== Directions ==
Below is a listing; reproduce exactly its lines from the one containing "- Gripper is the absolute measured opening" to its last line, both ends kept, and no other lines.

== Dataset section ==
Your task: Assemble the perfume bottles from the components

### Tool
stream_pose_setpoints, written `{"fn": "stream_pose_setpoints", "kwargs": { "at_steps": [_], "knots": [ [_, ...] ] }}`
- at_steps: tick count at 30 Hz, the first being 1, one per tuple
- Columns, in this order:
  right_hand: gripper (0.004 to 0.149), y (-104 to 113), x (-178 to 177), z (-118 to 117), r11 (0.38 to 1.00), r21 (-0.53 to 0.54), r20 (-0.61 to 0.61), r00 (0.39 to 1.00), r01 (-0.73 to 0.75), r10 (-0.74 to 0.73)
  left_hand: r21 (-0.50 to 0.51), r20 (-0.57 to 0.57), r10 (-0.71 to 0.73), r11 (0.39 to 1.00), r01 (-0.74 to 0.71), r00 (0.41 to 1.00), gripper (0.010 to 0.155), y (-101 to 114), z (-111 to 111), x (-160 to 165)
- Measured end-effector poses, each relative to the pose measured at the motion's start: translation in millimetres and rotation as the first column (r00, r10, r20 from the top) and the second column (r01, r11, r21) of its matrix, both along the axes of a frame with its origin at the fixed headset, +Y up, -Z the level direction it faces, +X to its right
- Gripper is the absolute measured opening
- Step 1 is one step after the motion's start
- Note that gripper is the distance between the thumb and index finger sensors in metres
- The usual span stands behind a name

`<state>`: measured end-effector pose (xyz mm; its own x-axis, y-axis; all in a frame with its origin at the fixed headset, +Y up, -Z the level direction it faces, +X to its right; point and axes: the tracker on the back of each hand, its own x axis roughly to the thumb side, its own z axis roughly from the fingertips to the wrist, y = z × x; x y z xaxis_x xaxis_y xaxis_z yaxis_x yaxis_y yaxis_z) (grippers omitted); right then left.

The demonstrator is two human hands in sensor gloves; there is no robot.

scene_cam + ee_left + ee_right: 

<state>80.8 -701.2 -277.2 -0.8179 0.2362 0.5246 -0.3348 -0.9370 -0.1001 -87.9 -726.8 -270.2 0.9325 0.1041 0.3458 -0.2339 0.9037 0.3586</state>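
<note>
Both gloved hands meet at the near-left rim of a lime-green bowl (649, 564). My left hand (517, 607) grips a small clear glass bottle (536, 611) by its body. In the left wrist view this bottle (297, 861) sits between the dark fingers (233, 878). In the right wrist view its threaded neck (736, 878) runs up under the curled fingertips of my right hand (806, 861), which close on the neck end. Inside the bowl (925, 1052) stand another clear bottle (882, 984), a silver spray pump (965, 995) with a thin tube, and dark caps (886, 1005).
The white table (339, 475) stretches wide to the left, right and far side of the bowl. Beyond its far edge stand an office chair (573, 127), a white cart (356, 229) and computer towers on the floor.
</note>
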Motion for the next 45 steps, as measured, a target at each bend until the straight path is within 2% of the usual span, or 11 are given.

== Expected answer ==
- Gripper is the absolute measured opening
- Step 1 is one step after the motion's start
- Note that gripper is the distance between the thumb and index finger sensors in metres
- The usual span stands behind a name

`<state>`: measured end-effector pose (xyz mm; its own x-axis, y-axis; all in a frame with its origin at the fixed headset, +Y up, -Z the level direction it faces, +X to its right; point and axes: the tracker on the back of each hand, its own x axis roughly to the thumb side, its own z axis roughly from the fingertips to the wrist, y = z × x; x y z xaxis_x xaxis_y xaxis_z yaxis_x yaxis_y yaxis_z) (grippers omitted); right then left.

The demonstrator is two human hands in sensor gloves; there is no robot.

scene_cam + ee_left + ee_right: 

<state>80.8 -701.2 -277.2 -0.8179 0.2362 0.5246 -0.3348 -0.9370 -0.1001 -87.9 -726.8 -270.2 0.9325 0.1041 0.3458 -0.2339 0.9037 0.3586</state>
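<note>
Both gloved hands meet at the near-left rim of a lime-green bowl (649, 564). My left hand (517, 607) grips a small clear glass bottle (536, 611) by its body. In the left wrist view this bottle (297, 861) sits between the dark fingers (233, 878). In the right wrist view its threaded neck (736, 878) runs up under the curled fingertips of my right hand (806, 861), which close on the neck end. Inside the bowl (925, 1052) stand another clear bottle (882, 984), a silver spray pump (965, 995) with a thin tube, and dark caps (886, 1005).
The white table (339, 475) stretches wide to the left, right and far side of the bowl. Beyond its far edge stand an office chair (573, 127), a white cart (356, 229) and computer towers on the floor.
</note>
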Motion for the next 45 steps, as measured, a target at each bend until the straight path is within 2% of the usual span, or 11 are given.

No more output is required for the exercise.